### Work to be completed:
Each line from the one containing "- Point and" to the end of the data must be copied exactly, the first and last included; no other lines and no pictures belong in the copy.

Material provided Block Start

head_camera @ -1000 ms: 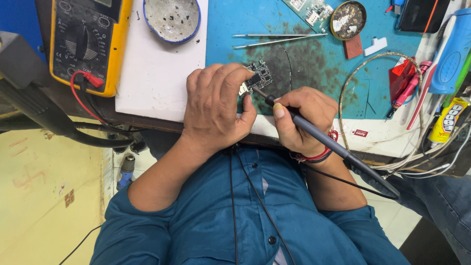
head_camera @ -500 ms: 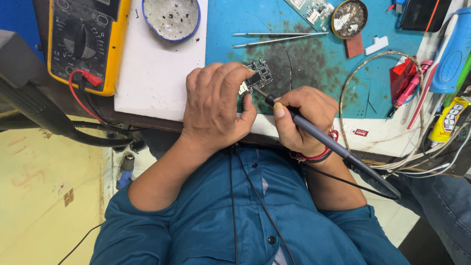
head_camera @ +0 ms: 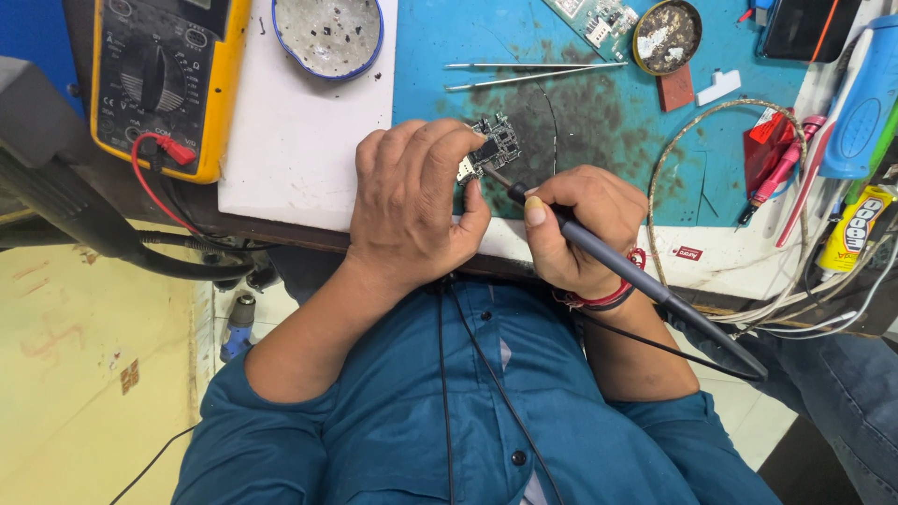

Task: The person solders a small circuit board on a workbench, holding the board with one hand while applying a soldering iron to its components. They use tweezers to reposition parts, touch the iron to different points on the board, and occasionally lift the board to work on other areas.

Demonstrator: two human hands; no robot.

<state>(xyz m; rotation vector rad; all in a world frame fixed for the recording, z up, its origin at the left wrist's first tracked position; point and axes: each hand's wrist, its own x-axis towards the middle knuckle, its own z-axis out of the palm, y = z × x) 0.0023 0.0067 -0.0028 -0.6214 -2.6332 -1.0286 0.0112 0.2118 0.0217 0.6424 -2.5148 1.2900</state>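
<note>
Left hand: my left hand (head_camera: pixel 412 201) sits just left of the frame's centre, fingers curled down over a small circuit board (head_camera: pixel 494 147) and pinching it by its near edge, so it lies flat and cannot slide under the tip.
Board: it rests on the blue work mat (head_camera: pixel 599 150), at the centre of the frame on a dark scorched patch; only its far end shows past my fingertips.
Right hand: my right hand (head_camera: pixel 580 229), right of centre, is closed around a dark soldering iron (head_camera: pixel 617 266) in a pen grip, thumb on top, which I judge steadies the fine tip.
Iron: the tip points up-left and meets the board's edge beside my left thumb; the handle and cord trail off to the lower right, clear of the work.
Wrists: both lie on the table's front edge, for a steadier aim I think.
Tweezers: a pair of tweezers (head_camera: pixel 533 73) lies above the board, near but apart.
Upper left: a yellow multimeter (head_camera: pixel 164 79) with a red lead, and a round dish (head_camera: pixel 327 33) on a white slab (head_camera: pixel 299 140).
Right edge: tools and wires piled aside.
</note>
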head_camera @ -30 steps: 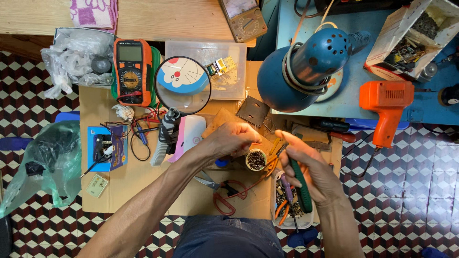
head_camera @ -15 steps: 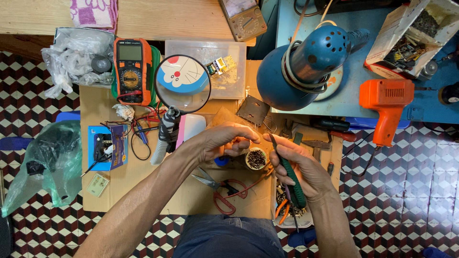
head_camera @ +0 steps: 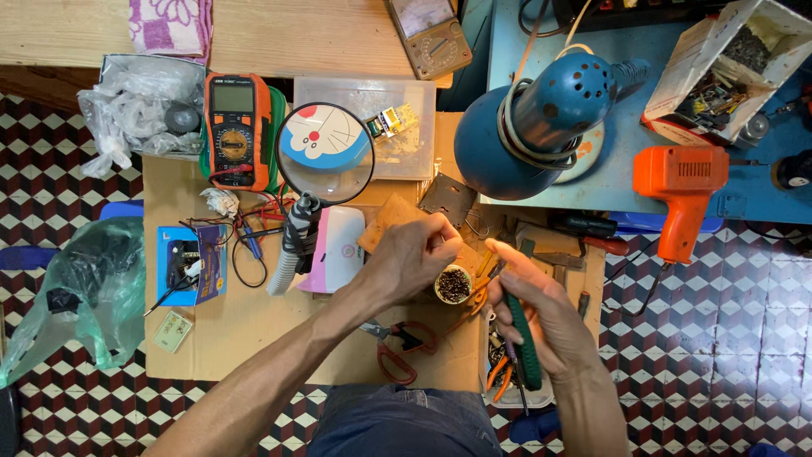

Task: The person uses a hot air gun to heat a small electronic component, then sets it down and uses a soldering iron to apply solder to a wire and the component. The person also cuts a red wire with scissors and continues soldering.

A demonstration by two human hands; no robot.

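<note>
Head view: right hand [head_camera: 541, 326], fingers clamped on a slim green-handled tool [head_camera: 523, 343], beside a small round tin [head_camera: 454, 285] near the table's right edge; left hand [head_camera: 414, 254] fingers pinched together above it.

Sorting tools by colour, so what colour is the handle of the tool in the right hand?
Green, seen in the head view: the tool.
</note>
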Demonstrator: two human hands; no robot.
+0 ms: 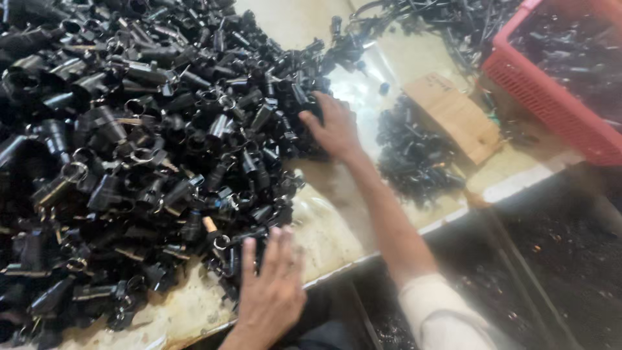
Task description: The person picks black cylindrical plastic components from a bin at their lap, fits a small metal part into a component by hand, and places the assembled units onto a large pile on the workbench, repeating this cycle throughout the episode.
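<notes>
A big heap of black plastic fittings (129, 149), many with metal rings, covers the left of a worn pale table (337, 227). My left hand (269, 288) lies flat with spread fingers at the heap's near edge, touching the parts there. My right hand (335, 126) reaches out over the table and rests on the heap's right edge, its fingertips among the black parts. Whether it grips one is hidden. A pale sleeve (440, 317) covers my right upper arm.
A smaller pile of black parts (414, 159) lies right of my right hand, beside a brown cardboard piece (457, 116). A red plastic basket (557, 84) with dark parts stands at the top right. More black parts (440, 19) lie at the back. A dark floor (557, 259) shows below the table's edge.
</notes>
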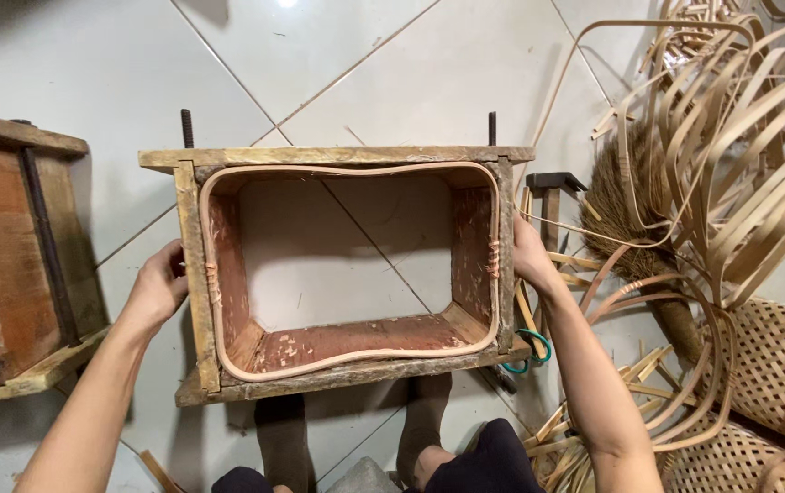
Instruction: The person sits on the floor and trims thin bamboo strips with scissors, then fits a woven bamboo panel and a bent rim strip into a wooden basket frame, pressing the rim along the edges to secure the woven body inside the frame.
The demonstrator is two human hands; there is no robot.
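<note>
An open rectangular wooden mould frame (337, 157) stands on the white tiled floor in front of me. A bent cane strip (212, 274) lines its inner walls as a loop, bound with thin ties at the left and right sides. My left hand (159, 285) grips the frame's left outer wall. My right hand (529, 254) grips the right outer wall. My feet rest under the frame's near edge.
A second wooden mould (9, 246) stands at the left. Curved cane strips (739, 155), a hand broom (634, 219), a hammer (552, 196), woven baskets (776, 365) and green-handled scissors (534, 351) lie at the right.
</note>
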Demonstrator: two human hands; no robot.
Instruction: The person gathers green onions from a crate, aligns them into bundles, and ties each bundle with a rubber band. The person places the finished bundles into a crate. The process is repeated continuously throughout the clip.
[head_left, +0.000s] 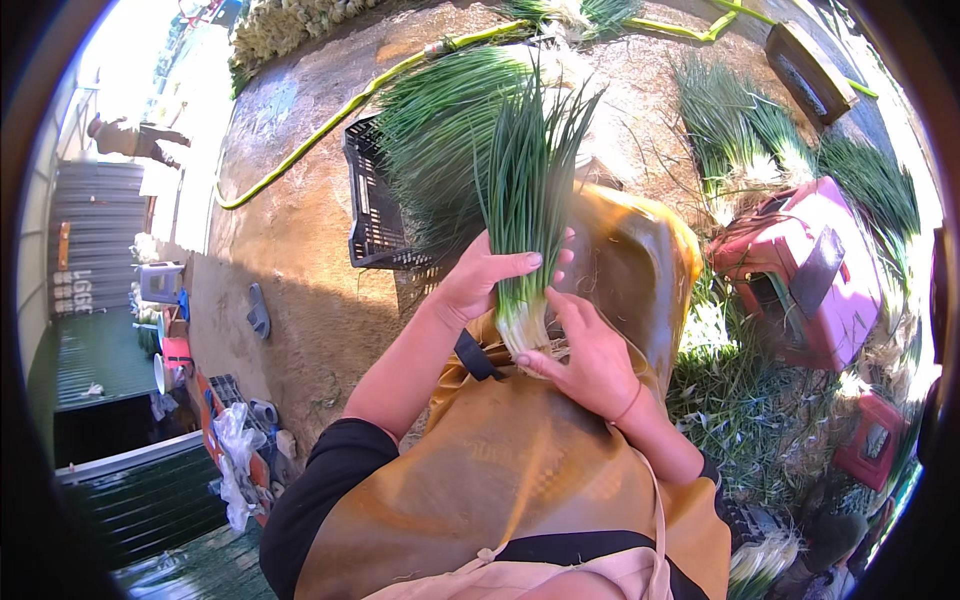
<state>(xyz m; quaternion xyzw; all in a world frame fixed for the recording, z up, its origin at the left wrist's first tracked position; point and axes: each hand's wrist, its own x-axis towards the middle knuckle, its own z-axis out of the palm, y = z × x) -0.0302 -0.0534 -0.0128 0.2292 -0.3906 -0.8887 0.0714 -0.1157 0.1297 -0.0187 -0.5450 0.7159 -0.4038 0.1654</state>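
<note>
A bunch of green onions (534, 180) stands leaves-up in front of my apron, its white root ends towards me. My left hand (480, 277) is wrapped around the lower green leaves, thumb across the front. Lower down, my right hand (592, 356) holds the white stems between thumb and fingers, near the roots. A brown waterproof apron (517, 457) covers my lap and knees. Just beyond my left hand, a large heap of green onions (442, 135) lies over a black plastic crate (365, 202).
A pink plastic stool (840, 285) with a dark flat strip on it stands at right, beside leaf trimmings (742, 405). More onion bunches (739, 135) lie beyond. A yellow-green hose (322, 131) crosses the wet floor. A slipper (259, 310) lies left; a person (135, 139) is far left.
</note>
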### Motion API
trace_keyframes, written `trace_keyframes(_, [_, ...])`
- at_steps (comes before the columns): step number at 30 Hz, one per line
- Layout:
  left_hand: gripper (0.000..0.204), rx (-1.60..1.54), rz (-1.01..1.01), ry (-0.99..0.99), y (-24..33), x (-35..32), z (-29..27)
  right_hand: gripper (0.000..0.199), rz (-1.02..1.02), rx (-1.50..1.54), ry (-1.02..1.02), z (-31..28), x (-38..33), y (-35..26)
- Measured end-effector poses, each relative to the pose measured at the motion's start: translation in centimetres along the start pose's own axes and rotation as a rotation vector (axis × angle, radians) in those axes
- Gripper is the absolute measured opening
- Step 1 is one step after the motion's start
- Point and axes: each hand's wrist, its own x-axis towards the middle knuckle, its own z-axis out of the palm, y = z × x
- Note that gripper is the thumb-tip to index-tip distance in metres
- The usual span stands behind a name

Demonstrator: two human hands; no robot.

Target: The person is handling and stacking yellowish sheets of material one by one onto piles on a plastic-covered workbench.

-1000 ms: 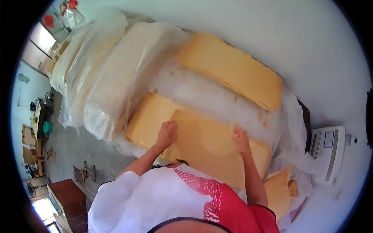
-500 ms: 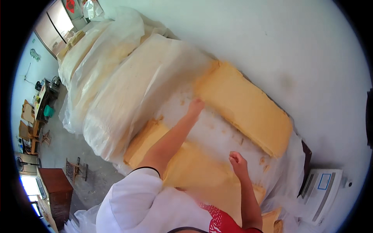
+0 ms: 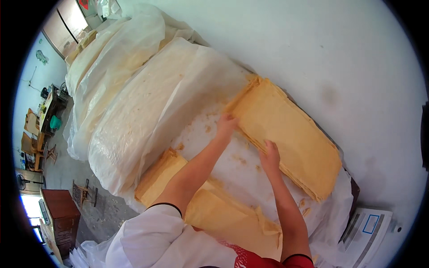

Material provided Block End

### Expected output:
- Point and axes: each hand's wrist, its own x-axis towards the middle knuckle, its own z-axis out of the palm, y = z × x
- Note that gripper is the thumb-tip to index-tip distance in metres
- The usual span stands behind a name

Demonstrator: two human hands; no robot.

Target: The person is handling and stacking yellowish sheets of material one by one onto piles on a plastic-covered workbench.

-1000 ms: 
-500 ms: 
+0 ms: 

This response is now finished.